The association collectively insures 106 million Americans. Anthem provides coverage to the most people and operates in 14 states. No other Blue Cross member operates in more than five states.
Blue Cross operators are not supposed to compete with one another, but Cigna does compete against Blue Cross members in a handful of states, which could cause controversy in the association.
“There will no doubt be debate among the board of directors,” said a person knowledgeable about Blue Cross who requested anonymity to protect business relationships.
“We will remain Blue,” Swedish said on the conference call, adding that Anthem feels confident that even after acquiring Cigna, the combined company will satisfy “the Blue rules.”
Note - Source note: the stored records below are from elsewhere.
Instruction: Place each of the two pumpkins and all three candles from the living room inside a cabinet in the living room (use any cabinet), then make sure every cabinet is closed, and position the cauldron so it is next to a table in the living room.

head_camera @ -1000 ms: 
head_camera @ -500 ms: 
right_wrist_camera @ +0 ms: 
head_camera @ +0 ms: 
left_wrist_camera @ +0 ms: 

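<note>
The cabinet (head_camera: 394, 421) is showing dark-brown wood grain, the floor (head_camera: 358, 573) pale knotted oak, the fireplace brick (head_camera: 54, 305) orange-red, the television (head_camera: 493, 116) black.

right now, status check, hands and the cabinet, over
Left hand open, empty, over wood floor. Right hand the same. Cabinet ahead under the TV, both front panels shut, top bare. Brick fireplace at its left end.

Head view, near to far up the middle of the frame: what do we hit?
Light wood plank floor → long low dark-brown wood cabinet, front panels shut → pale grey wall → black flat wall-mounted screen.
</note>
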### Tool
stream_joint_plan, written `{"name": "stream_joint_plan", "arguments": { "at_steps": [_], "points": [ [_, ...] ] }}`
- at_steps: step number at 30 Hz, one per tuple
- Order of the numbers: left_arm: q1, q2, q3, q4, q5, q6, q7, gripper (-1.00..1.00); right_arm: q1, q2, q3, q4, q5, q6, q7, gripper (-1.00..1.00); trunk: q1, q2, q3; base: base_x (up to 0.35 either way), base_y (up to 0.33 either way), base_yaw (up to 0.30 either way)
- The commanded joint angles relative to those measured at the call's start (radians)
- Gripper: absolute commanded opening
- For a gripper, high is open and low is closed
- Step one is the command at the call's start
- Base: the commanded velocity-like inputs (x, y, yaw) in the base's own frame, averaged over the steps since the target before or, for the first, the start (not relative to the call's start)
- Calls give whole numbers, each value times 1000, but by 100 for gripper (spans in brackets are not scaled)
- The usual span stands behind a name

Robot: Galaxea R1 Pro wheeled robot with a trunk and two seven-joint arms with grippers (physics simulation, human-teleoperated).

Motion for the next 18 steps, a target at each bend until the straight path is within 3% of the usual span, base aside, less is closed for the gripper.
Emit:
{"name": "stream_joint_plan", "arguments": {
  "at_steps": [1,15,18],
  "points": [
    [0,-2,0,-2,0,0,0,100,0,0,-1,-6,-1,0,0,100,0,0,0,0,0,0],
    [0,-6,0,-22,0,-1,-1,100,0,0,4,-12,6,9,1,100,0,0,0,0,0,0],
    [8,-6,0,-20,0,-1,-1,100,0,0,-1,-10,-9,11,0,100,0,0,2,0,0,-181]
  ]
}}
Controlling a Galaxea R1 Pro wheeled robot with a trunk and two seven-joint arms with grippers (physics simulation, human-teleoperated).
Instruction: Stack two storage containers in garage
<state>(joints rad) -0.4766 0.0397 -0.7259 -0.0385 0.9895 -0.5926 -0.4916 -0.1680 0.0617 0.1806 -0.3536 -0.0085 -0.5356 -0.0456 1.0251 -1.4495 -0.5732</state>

Swedish said he would serve as CEO for only two years, and remain as chairman afterward. Cordani could be a contender for the CEO role at that point, but no guarantees were provided, said a source familiar with the matter who requested anonymity because the person was unauthorized to publicly discuss details of the transaction.
Both Anthem and Cigna would be liable to pay the other a fee equivalent to 3.8 percent of the deal’s value if either walks away from the planned merger.
Anthem’s lead financial adviser is UBS Investment Bank. Credit Suisse also served as financial adviser, and White & Case LLP as legal adviser.
Morgan Stanley is Cigna’s financial adviser and Cravath, Swaine & Moore LLP its legal adviser.